» To do
Please reproduce every entry below without omitting a single line.

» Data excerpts
..........

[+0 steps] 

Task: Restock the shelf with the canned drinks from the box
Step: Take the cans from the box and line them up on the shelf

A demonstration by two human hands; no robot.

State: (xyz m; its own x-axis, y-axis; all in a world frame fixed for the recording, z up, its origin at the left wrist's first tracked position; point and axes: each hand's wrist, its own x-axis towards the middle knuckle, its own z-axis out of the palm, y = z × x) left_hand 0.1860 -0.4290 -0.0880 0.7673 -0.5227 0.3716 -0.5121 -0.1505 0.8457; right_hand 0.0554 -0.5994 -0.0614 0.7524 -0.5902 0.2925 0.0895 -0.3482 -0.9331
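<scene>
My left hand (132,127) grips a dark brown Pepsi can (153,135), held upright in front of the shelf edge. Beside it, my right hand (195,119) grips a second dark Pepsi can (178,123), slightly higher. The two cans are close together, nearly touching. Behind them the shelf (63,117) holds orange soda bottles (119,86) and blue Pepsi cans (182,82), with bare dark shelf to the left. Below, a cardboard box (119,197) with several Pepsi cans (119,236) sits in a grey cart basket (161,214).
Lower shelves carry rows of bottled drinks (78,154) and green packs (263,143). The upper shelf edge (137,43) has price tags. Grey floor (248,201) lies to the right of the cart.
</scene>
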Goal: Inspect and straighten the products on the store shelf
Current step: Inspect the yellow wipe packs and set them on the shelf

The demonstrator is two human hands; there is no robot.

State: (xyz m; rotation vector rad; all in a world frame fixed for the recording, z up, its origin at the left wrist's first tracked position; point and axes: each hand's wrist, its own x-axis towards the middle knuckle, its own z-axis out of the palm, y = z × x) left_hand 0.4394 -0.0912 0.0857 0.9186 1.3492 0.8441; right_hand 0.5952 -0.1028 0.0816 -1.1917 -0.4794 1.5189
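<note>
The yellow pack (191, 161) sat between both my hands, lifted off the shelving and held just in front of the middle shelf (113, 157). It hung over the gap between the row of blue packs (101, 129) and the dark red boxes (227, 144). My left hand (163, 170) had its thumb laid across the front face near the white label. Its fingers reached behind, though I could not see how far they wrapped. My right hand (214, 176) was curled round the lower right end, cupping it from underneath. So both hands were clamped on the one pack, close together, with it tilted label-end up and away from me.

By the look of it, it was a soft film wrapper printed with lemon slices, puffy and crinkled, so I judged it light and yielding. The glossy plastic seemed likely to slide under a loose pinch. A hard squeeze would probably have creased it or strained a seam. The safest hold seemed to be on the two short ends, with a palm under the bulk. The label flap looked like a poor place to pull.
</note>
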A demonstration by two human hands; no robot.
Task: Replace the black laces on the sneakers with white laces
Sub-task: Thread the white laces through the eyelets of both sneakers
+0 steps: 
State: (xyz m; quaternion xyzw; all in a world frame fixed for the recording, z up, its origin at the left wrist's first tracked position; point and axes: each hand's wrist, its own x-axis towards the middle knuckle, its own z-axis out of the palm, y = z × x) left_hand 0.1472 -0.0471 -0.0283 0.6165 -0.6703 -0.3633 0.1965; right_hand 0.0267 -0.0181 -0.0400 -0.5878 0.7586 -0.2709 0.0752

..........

» Final answer
[+0 steps] 

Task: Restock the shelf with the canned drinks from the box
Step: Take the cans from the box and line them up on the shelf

A demonstration by two human hands; no robot.

State: (xyz m; its own x-axis, y-axis; all in a world frame fixed for the recording, z up, its origin at the left wrist's first tracked position; point and axes: each hand's wrist, its own x-axis towards the middle knuckle, its own z-axis out of the palm, y = z × x) left_hand 0.1860 -0.4290 -0.0880 0.7673 -0.5227 0.3716 -0.5121 -0.1505 0.8457; right_hand 0.0554 -0.5994 -0.0614 0.7524 -0.5902 0.2925 0.0895 -0.3482 -0.9331
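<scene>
My left hand (132,127) grips a dark brown Pepsi can (153,135), held upright in front of the shelf edge. Beside it, my right hand (195,119) grips a second dark Pepsi can (178,123), slightly higher. The two cans are close together, nearly touching. Behind them the shelf (63,117) holds orange soda bottles (119,86) and blue Pepsi cans (182,82), with bare dark shelf to the left. Below, a cardboard box (119,197) with several Pepsi cans (119,236) sits in a grey cart basket (161,214).
Lower shelves carry rows of bottled drinks (78,154) and green packs (263,143). The upper shelf edge (137,43) has price tags. Grey floor (248,201) lies to the right of the cart.
</scene>
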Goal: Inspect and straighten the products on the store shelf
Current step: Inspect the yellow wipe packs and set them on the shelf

The demonstrator is two human hands; there is no robot.

State: (xyz m; rotation vector rad; all in a world frame fixed for the recording, z up, its origin at the left wrist's first tracked position; point and axes: each hand's wrist, its own x-axis towards the middle knuckle, its own z-axis out of the palm, y = z × x) left_hand 0.4394 -0.0912 0.0857 0.9186 1.3492 0.8441; right_hand 0.5952 -0.1028 0.0816 -1.1917 -0.4794 1.5189
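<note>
The yellow pack (191, 161) sat between both my hands, lifted off the shelving and held just in front of the middle shelf (113, 157). It hung over the gap between the row of blue packs (101, 129) and the dark red boxes (227, 144). My left hand (163, 170) had its thumb laid across the front face near the white label. Its fingers reached behind, though I could not see how far they wrapped. My right hand (214, 176) was curled round the lower right end, cupping it from underneath. So both hands were clamped on the one pack, close together, with it tilted label-end up and away from me.

By the look of it, it was a soft film wrapper printed with lemon slices, puffy and crinkled, so I judged it light and yielding. The glossy plastic seemed likely to slide under a loose pinch. A hard squeeze would probably have creased it or strained a seam. The safest hold seemed to be on the two short ends, with a palm under the bulk. The label flap looked like a poor place to pull.
</note>
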A demonstration by two human hands; no robot.
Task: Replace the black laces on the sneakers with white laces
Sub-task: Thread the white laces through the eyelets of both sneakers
+0 steps: 
State: (xyz m; quaternion xyzw; all in a world frame fixed for the recording, z up, its origin at the left wrist's first tracked position; point and axes: each hand's wrist, its own x-axis towards the middle knuckle, its own z-axis out of the palm, y = z × x) left_hand 0.1472 -0.0471 -0.0283 0.6165 -0.6703 -0.3633 0.1965; right_hand 0.0267 -0.0181 -0.0400 -0.5878 0.7586 -0.2709 0.0752

What precedes this is the full answer.